Any good work that has been done by such initiatives is likely, unfortunately, to be undermined by wider trends in commissioning, all driven by the public sector austerity. Reductions in commissioner capacity, moves to harness government’s collective buying power and pressure to make savings are already resulting in increased use of large contracts, delivered through prime contractors and funded on a payment by results basis.
Accurately counting elephants
Tracking the impact of these changes on procurement spend with SMEs would be easy were it not for the rather large elephant in the room: we have no idea whether the government’s figures are accurate.

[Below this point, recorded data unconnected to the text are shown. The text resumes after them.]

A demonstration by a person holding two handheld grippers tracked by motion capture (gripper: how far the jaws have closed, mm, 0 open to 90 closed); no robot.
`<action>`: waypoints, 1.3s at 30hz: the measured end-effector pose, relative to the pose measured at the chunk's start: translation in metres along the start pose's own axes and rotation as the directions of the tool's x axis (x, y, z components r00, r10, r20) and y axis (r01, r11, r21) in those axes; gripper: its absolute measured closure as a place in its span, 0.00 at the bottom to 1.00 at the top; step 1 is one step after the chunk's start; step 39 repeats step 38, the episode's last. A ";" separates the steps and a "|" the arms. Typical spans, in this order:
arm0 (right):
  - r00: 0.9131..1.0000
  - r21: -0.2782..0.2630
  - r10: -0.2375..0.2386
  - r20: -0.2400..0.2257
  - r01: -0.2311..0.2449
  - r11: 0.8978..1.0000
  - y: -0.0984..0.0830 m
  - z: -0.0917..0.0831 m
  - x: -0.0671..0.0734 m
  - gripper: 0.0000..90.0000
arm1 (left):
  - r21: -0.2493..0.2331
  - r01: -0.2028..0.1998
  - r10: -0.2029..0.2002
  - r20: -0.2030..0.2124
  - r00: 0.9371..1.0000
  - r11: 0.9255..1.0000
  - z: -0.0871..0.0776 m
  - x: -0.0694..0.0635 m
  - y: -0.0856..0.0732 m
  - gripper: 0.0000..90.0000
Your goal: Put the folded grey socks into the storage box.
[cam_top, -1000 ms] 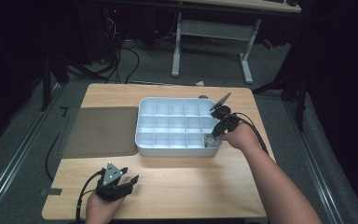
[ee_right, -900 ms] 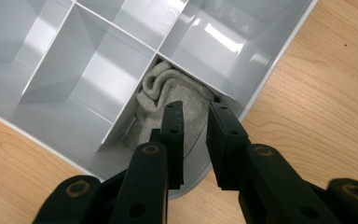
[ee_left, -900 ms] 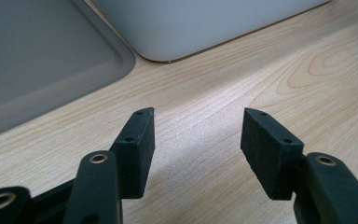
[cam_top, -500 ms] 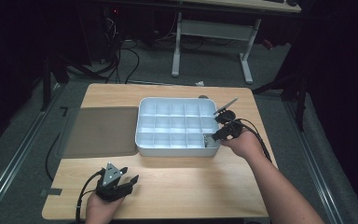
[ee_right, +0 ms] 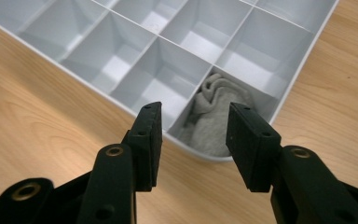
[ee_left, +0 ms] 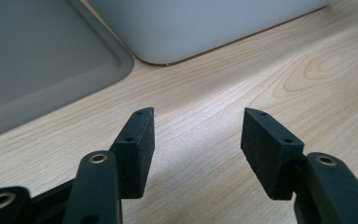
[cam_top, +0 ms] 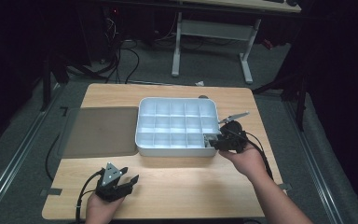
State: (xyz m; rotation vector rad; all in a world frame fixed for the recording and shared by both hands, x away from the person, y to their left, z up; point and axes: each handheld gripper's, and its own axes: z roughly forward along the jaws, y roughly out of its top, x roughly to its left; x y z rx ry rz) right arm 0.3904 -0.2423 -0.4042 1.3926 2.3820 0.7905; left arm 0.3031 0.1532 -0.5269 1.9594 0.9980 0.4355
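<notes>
Cloth, grey and crumpled, fills 1 corner cell of the white plastic tray; right claw just released, left claw open.

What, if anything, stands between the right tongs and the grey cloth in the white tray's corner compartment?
Nothing visible. The right tongs have just been opening and stand apart with nothing between them, just outside the tray rim. The grey cloth lies bunched in the corner compartment, uncovered.

We see a dim room with grey carpeted floor around the light wooden table. Behind it stands a white-legged desk, with black cables tangled on the floor at the left.
</notes>
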 end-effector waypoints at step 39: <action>0.999 -0.343 0.023 -0.024 -0.030 0.939 -0.149 0.036 0.038 0.46 | -0.013 -0.024 0.025 0.027 0.999 1.000 0.000 -0.027 0.001 0.48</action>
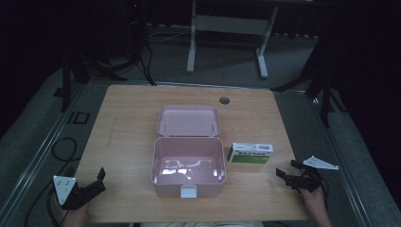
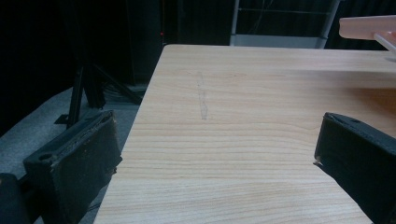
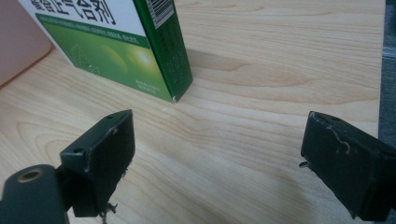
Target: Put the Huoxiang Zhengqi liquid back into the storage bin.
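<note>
1. High view: A light wooden table (image 1: 132, 123) stands in a dim room, with dark stands and cables on the grey floor around it. A pink plastic box (image 1: 188, 168) sits at the table's middle with its hinged lid (image 1: 188, 120) thrown back flat behind it; the inside looks empty and shiny, and a small pale latch hangs at its near wall. Just beside the box's right wall, apart from it, lies a white and green carton (image 1: 250, 153), its long side facing the camera. The print on it is too small to read from here. The left gripper (image 1: 98, 178) rests at the near left corner of the table, held by a hand (image 1: 75, 215), a grey three-cornered plate on top. The right gripper (image 1: 282, 174) sits near the right edge, close to the carton, pointing towards it.

2. Left gripper view: Two black jaws stand wide apart with nothing between them. One hangs over the table's edge, the other over bare wood. A faint grey scuff (image 2: 202, 95) marks the tabletop ahead, and a pink edge of the lid shows at the far right.

3. Right gripper view: The jaws are spread wide and empty, over bare wood. Just ahead stands the carton's corner, with large black Chinese characters on its white band, a green panel below, and a barcode on its end. The box's pink wall shows at the left.
</note>
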### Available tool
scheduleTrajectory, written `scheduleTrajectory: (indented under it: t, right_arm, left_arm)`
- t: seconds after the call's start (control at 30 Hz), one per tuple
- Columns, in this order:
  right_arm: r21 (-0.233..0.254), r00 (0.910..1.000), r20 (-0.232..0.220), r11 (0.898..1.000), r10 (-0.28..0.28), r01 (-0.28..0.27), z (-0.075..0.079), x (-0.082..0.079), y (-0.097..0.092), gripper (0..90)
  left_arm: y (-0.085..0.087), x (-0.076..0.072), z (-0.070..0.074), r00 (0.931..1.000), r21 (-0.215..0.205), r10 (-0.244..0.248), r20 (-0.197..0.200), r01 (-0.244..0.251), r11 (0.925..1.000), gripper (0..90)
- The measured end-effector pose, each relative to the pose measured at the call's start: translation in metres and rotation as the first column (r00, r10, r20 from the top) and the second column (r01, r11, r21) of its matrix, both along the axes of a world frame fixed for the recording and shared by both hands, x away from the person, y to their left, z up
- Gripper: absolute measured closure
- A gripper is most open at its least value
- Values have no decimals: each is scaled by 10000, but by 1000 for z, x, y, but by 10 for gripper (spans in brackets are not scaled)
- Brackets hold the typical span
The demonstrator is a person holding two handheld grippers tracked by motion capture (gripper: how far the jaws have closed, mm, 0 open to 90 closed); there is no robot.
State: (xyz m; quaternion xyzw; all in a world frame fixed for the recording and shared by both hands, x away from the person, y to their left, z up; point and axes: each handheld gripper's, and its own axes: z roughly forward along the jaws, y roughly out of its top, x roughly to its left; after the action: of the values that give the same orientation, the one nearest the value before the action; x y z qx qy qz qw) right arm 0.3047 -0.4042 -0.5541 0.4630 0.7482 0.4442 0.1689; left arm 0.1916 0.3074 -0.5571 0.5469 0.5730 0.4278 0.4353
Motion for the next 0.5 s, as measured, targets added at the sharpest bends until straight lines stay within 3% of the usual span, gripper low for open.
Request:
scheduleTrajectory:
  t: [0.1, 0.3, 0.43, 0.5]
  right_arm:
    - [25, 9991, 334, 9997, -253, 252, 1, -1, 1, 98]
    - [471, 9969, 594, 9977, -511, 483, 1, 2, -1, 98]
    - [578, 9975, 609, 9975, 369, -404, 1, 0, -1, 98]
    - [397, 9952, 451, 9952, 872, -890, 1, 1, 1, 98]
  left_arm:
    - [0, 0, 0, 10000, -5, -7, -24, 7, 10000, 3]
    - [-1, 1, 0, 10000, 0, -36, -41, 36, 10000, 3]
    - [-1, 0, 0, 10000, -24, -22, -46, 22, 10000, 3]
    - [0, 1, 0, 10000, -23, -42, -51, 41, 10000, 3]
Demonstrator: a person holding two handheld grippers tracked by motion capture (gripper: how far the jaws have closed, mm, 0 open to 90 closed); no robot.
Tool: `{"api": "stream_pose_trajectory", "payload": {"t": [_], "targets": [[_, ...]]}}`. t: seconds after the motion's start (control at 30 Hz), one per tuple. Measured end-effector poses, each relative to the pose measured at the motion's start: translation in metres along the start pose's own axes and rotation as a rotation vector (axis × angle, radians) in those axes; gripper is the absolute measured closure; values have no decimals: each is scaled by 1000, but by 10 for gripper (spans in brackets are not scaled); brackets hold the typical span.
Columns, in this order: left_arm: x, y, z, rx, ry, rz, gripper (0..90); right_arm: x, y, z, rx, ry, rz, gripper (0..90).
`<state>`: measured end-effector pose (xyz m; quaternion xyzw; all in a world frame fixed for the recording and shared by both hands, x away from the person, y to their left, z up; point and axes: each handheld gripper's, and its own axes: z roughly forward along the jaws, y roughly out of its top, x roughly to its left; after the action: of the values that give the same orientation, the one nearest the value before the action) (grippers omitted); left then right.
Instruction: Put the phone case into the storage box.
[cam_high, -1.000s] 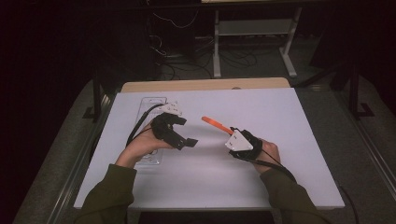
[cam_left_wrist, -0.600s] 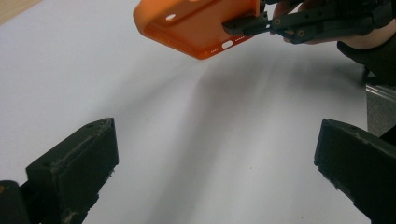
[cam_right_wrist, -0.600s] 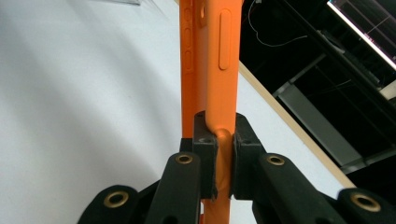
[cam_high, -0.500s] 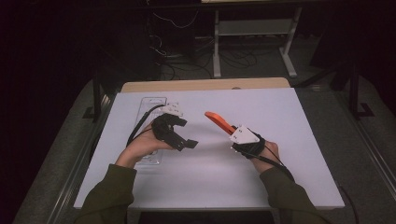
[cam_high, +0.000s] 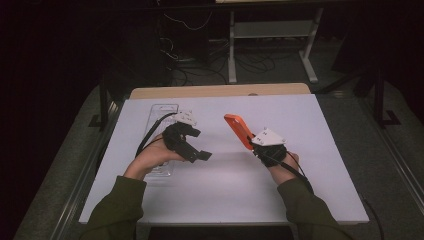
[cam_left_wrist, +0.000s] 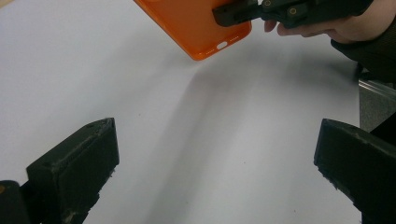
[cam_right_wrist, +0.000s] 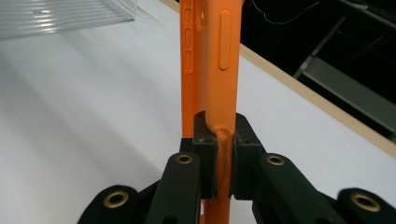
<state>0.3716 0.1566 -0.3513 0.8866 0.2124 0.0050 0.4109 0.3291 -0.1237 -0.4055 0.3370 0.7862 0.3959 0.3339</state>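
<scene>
An orange phone case (cam_high: 238, 129) is held above the white table (cam_high: 330, 165), slanting up to the left from my right gripper (cam_high: 254, 143), which is shut on its lower end. In the right gripper view the case (cam_right_wrist: 211, 60) stands edge-on between the two clamped black jaws, its side button slots showing. My left gripper (cam_high: 204, 155) hovers left of centre, open and holding nothing, its jaws pointing toward the case. In the left gripper view the case (cam_left_wrist: 196, 23) hangs at the top with the other gripper (cam_left_wrist: 261, 9) pinching its edge.
A clear plastic tray (cam_high: 161, 112) lies on the table at the back left, partly under the left hand; it appears again as a ribbed transparent tray (cam_right_wrist: 60, 16) in the right gripper view. A wooden strip (cam_high: 220, 91) runs along the far edge. Cables and a stand lie beyond.
The right gripper has lifted and turned the orange case, so it now stands higher and shows more of its face. The left gripper has barely moved.
</scene>
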Motion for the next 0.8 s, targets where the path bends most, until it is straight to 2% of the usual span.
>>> {"api": "stream_pose_trajectory", "payload": {"t": [0.23,0.27,0.57,0.7,0.8], "targets": [[-1,0,1,8,6,3,0,-7,-1,1,-6,28,102,816],[-1,0,1,8,7,4,0,-8,-1,1,-9,31,105,816],[0,0,0,-2,23,2,0,-12,-4,2,4,72,249,816],[1,0,0,-4,33,17,0,-15,-7,3,-5,84,320,817],[1,0,-1,-11,39,10,0,-15,-7,3,-9,85,327,817]]}}
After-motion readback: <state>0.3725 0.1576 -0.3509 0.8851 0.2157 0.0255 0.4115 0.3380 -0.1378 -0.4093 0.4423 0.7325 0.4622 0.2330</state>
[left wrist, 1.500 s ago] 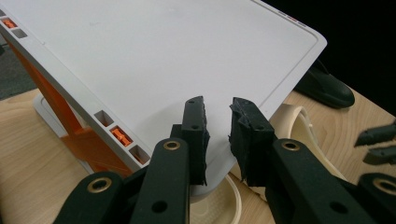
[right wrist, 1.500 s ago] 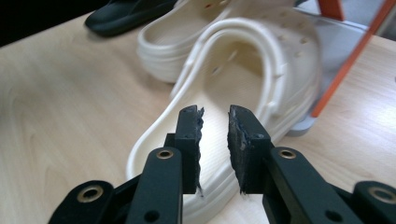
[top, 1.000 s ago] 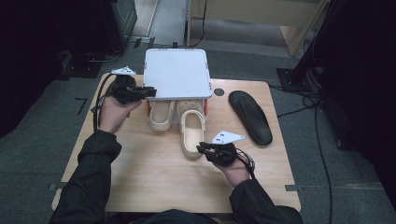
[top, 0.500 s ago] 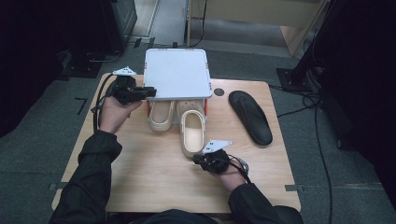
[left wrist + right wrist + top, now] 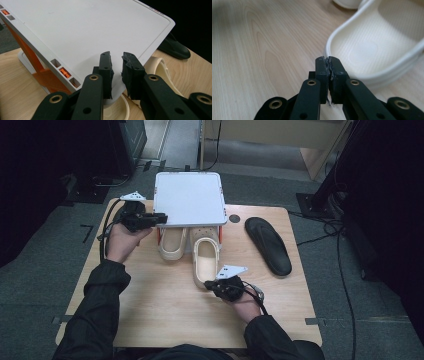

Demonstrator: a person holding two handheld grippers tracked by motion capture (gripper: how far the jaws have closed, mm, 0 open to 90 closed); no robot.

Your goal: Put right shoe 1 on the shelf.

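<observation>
While the left hand reaches in from the table's (image 5: 150, 305) left side, the left gripper (image 5: 159, 218) sits at the near left corner of the white lid (image 5: 189, 200). In the left gripper view its fingers (image 5: 106, 70) stand a narrow gap apart on either side of that corner, pinching the lid's edge. The lid is tilted, its near side raised off the orange box (image 5: 42, 75) below it, which stands at the far middle of the table.

Under the raised near edge, two cream shoes lie side by side with their toes toward the box. The left shoe (image 5: 172, 247) has its front tucked beneath the lid. The right shoe (image 5: 206, 262) lies just beside it and reaches farther toward the person, its heel out on the bare wood.

The right gripper (image 5: 207, 284) rests at that heel. Its fingers (image 5: 322, 67) have just been closing and are now pressed together, with nothing seen between them. In the right gripper view their tips sit just in front of the shoe's heel rim; whether they touch it I cannot tell.

Farther right, a black sole (image 5: 268, 245) lies flat on the table, well apart from the shoes and slanting toward the near right edge.
</observation>
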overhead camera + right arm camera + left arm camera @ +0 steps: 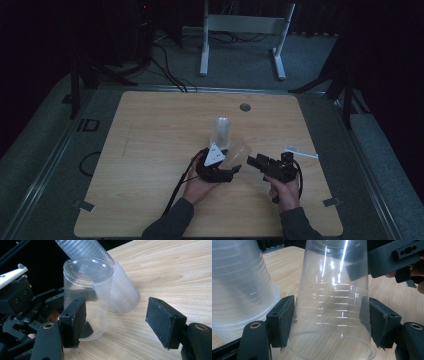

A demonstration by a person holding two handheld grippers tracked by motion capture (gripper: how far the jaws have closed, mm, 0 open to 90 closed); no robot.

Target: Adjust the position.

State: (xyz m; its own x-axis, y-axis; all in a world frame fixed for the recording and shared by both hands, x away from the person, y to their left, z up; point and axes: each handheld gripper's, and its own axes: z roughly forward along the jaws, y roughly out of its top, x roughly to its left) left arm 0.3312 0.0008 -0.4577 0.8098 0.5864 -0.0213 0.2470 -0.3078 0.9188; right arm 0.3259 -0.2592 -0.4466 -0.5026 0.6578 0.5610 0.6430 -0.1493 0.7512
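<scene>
Clear cup point(332, 302): thin transparent plastic, glossy, with fine moulded ribs round its wall and bright streaks of reflected light; stack of cups point(239, 290): the same ribbed plastic, cloudier where the walls overlap. Tabletop point(175, 270): pale wood-grain surface, smooth with a low sheen. Left tool point(329, 322) and right tool point(122, 322): black matt plastic bodies, brass-coloured metal eyelets, and pads point(375, 322) of a dull, slightly rough rubbery facing with frayed edges.

Stack of cups point(222, 131) blocks just beyond the held cup point(236, 155).
</scene>
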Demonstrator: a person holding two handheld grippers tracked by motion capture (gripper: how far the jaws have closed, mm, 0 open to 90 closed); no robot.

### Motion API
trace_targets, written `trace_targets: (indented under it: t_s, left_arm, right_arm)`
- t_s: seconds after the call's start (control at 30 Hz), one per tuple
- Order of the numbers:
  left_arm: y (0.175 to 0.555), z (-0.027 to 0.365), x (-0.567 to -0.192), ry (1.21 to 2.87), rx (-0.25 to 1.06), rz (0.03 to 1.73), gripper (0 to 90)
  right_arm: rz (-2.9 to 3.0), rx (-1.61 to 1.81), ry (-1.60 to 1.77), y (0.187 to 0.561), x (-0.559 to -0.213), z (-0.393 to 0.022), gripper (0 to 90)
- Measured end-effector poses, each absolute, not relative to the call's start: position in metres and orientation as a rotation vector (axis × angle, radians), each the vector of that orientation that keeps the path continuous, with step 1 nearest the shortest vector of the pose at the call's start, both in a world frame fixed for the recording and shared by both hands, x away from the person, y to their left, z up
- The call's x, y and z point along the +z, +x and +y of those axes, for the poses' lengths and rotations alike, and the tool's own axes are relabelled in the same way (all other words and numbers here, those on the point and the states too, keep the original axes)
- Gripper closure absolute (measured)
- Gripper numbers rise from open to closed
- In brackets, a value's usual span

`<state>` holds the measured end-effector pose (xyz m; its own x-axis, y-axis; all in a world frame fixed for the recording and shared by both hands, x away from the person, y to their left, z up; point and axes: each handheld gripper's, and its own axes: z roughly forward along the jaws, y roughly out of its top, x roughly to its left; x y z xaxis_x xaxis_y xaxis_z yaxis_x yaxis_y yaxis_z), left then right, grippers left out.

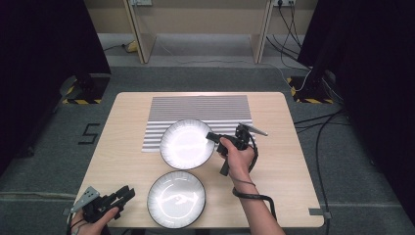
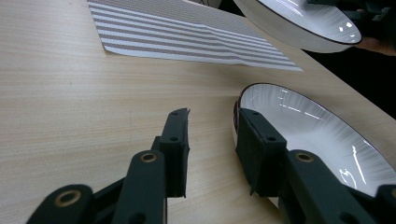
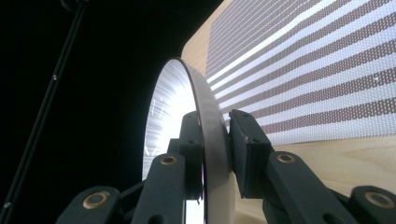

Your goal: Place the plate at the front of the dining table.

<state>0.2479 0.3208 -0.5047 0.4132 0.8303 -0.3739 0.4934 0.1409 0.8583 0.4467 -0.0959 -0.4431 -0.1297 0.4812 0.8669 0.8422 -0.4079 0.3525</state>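
Your right gripper [image 1: 213,136] has its jaws closed on the right rim of the far plate [image 1: 187,144], one jaw inside the bowl and one under the outer wall, as the right gripper view shows with the rim [image 3: 210,135] clamped between the pads. That plate sits partly on the striped mat [image 1: 198,108] at the far middle of the table [image 1: 127,147], and it seems tilted or lifted off the mat, though the glare makes that hard to confirm. Keep the grip square across the rim and well seated, since a glazed plate held by one edge will want to pivot and slip; move slowly and keep the plate close to level if you carry it. If you mean to stack it, bring it over the near plate [image 1: 176,198], centre it, and lower until it rests before letting go. Your left gripper [image 1: 122,196] waits at the near left, jaws partly open and holding nothing; in the left gripper view one jaw stands just beside the near plate's rim [image 2: 243,93], so keep it clear of the landing or use it to steady that plate. Both plates look empty: white inside, dark rim, no food or cutlery.
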Motion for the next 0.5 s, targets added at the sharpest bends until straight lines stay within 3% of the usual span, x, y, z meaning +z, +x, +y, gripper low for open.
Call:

Government spend with SMEs is broken down into direct spending, which accounts for around 40% of the total, and indirect spending, which makes up the remaining 60%. While the direct spending data is relatively accurate, the indirect spending data is problematic as it relies on ‘the goodwill of large suppliers to report spending accurately to the [Crown Commercial Service] as departments usually have no way to verify the accuracy of the figures’.
What’s more, as the methodology has changed almost annually, the yearly figures are not comparable, meaning that we don’t know whether spending with SMEs has increased or not.
If you’re thinking to yourself that it’s a bit ridiculous that the government doesn’t know where its money goes, then you’d be right. It also has serious consequences. If government doesn’t understand the market it is buying from then it is unlikely to make the best commissioning decisions or spot market failure before it’s too late. The lack of transparency also drastically reduces the ability of members of the public to hold government to account for spending decisions.
To overcome these issues the NAO has suggested some incremental improvements to Contracts Finder, where all central government contracts worth over £10,000 and local government contracts over £25,000 should be advertised. While improving governance and accountability will help, we would go further, requiring contractors to be given a unique identifier (such as company or charity number) so that aggregate statistics can be easily compiled.
Recording accurate figures for indirect spending with sub-contractors will require the introduction of a transparency clause into all government contracts which requires primes to pass this information onto commissioners. Similar steps should be taken to ensure that government grant funding is equally transparent.